Law enforcement agencies have been cataloguing millions of DNA fingerprints in recent years, raising similar concerns.
State officials argue that strict safeguards protect the privacy of information associated with the newborn blood samples and say details about a child's medical history are provided to researchers only if parents are contacted individually for approval.
"Privacy is very important, and we protect it every way we can," said David Orren, the Minnesota health department's chief legal counsel.
In Michigan, officials plan to start asking new parents for permission to include their children's samples in the stockpile. But officials decided it would be impractical to try to contact the parents of all 3.5 million children whose samples are already on file. Instead, they are publicizing the biobank to allow parents to object if they don't want their children's samples included.
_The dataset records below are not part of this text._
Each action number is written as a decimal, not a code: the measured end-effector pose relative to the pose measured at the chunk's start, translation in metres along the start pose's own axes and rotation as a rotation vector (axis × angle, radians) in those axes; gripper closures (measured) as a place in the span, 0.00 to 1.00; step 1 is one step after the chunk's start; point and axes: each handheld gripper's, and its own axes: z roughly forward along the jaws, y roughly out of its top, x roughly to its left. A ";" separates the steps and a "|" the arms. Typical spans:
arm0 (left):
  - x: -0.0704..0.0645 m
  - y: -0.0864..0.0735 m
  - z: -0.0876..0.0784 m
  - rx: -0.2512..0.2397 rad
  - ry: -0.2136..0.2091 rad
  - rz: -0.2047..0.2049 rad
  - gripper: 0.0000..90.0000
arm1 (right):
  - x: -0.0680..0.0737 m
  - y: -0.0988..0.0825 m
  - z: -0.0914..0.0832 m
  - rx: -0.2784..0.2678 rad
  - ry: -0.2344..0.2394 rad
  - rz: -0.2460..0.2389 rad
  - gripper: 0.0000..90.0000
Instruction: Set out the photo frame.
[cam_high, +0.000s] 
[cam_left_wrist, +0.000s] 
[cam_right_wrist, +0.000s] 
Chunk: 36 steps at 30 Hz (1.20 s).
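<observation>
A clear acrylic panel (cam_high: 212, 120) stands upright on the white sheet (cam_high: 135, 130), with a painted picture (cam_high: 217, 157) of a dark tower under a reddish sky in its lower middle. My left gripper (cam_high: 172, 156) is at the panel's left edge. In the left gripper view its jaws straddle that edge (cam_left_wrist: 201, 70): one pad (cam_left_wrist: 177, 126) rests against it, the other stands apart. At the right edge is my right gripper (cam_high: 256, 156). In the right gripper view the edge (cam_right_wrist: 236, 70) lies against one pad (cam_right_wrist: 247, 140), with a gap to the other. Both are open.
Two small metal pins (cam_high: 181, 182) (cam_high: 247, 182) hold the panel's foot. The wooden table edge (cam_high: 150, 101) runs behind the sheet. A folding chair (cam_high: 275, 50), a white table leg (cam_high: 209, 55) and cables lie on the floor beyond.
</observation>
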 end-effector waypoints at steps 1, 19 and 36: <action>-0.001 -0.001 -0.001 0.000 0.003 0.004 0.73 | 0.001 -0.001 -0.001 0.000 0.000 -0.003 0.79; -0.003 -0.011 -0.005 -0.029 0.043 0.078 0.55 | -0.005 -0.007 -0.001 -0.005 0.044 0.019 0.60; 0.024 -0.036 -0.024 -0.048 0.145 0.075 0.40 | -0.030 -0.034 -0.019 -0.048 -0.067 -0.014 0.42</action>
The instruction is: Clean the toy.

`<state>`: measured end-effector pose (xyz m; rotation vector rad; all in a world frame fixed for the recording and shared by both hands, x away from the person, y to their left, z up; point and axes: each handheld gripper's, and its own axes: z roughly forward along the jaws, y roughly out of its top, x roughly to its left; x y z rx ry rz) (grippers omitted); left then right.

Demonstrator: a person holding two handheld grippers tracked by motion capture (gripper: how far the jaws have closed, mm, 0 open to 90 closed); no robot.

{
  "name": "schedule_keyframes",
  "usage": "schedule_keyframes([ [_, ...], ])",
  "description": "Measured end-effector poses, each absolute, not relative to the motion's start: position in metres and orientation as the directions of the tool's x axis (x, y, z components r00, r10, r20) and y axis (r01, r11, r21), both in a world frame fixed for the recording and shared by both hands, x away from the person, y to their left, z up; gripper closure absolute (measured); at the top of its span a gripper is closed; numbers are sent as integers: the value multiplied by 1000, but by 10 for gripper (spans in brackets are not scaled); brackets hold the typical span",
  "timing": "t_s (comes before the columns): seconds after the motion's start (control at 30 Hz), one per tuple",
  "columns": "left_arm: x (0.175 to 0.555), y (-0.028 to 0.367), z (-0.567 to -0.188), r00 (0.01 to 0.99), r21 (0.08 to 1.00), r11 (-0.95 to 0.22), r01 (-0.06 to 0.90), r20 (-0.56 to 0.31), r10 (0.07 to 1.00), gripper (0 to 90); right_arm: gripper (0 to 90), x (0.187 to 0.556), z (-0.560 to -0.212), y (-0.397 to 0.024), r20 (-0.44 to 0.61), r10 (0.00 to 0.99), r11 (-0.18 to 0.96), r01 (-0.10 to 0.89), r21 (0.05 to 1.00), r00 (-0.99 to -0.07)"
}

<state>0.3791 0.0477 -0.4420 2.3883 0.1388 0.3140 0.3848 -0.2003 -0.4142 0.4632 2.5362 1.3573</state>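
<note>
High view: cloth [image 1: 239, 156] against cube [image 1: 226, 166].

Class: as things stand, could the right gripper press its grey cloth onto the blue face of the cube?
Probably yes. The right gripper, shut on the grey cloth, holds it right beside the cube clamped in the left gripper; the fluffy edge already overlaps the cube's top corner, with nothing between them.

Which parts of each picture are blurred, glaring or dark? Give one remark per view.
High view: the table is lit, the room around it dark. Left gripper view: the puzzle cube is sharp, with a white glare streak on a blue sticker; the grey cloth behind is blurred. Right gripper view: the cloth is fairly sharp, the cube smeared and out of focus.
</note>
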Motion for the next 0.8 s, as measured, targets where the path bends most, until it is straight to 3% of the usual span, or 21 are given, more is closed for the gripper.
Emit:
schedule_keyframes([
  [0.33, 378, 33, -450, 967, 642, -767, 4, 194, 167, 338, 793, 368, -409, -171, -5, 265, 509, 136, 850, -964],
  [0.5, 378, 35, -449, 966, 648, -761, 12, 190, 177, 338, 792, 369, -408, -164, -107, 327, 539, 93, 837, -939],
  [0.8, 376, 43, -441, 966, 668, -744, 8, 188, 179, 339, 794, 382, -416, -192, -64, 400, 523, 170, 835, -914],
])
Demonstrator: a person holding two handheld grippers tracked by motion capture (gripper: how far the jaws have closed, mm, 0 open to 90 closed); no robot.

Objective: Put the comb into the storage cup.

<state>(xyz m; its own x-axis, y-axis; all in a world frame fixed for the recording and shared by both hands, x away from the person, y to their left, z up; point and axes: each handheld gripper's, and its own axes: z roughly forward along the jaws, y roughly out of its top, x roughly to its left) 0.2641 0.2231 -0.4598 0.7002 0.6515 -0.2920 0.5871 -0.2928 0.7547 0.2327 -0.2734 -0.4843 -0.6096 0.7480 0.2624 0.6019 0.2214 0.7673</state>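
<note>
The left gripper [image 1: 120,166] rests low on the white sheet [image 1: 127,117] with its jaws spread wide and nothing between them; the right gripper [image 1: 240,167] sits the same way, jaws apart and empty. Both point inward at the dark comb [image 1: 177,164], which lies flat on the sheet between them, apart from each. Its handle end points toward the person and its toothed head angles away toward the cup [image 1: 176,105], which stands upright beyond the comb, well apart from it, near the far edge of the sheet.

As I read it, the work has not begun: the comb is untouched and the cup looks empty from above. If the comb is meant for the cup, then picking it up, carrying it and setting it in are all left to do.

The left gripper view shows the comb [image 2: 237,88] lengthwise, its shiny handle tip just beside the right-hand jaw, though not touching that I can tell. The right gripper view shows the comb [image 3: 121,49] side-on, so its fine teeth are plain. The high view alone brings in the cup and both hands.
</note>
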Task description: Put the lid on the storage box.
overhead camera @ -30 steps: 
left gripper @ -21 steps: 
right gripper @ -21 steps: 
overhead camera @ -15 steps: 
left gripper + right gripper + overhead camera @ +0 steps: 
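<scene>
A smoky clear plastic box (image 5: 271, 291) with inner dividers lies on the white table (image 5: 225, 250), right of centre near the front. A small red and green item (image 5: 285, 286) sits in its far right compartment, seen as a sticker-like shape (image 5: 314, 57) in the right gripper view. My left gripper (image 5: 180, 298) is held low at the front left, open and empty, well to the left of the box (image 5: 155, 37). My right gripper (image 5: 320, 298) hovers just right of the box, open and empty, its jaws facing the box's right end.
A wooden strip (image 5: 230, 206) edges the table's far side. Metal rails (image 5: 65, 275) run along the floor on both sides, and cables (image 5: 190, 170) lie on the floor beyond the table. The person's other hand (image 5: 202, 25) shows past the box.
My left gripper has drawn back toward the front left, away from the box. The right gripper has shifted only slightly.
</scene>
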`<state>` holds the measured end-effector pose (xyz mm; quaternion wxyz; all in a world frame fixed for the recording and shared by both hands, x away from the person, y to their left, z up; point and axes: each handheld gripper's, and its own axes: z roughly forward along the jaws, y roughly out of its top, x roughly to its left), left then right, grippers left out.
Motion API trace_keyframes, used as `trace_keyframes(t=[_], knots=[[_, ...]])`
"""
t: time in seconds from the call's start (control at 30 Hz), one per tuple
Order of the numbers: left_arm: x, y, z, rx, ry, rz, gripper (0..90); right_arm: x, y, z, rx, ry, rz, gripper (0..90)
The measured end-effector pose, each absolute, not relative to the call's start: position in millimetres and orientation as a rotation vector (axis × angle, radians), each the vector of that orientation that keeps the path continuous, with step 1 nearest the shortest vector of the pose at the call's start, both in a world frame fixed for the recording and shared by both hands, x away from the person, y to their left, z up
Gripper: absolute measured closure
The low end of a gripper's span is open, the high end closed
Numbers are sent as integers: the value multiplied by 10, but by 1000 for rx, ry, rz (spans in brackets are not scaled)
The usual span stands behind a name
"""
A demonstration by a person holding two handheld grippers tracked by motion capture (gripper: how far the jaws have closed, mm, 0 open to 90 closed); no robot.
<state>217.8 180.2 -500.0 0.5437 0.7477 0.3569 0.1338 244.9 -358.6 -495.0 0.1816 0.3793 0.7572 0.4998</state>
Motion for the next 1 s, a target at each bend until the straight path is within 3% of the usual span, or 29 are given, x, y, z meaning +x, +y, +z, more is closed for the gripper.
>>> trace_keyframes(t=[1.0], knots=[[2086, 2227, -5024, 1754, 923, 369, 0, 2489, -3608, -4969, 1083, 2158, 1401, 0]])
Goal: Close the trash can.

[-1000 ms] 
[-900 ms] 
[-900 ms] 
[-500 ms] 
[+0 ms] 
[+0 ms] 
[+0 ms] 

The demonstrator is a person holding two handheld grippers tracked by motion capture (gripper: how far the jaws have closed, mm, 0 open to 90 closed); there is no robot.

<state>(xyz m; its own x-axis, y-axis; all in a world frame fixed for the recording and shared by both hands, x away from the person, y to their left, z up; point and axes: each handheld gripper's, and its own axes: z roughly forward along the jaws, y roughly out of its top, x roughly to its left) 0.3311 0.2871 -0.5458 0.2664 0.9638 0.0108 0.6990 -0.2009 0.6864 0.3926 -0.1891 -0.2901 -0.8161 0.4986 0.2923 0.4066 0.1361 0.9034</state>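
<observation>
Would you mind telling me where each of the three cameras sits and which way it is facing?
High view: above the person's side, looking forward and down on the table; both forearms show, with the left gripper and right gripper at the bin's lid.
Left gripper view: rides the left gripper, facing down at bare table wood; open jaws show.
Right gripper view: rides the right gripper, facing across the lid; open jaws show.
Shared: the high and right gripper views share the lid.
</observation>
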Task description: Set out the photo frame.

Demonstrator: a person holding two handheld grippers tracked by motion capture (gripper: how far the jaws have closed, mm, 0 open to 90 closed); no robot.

But even if the question of consent is resolved, other issues remain.
"There might be some research that offends moral sensibilities of citizens, such as research into prenatal screening for some genetic condition that might lead some parents to make a decision to selectively abort affected fetuses," said Tom Tomlinson, a bioethicist at Michigan State University.
Concerned that the debate might undermine the newborn screening programs, the federal Advisory Committee on Heritable Disorders in Newborns and Children will discuss the issue in September.
"There are obviously legal and ethical issues that need further discussion," said R. Rodney Howell, who chairs the committee. "Unfortunately we live in a world of conspiracy theories. We want to inform people that these spots are retained in some states and that they are carefully guarded. We want to be totally transparent."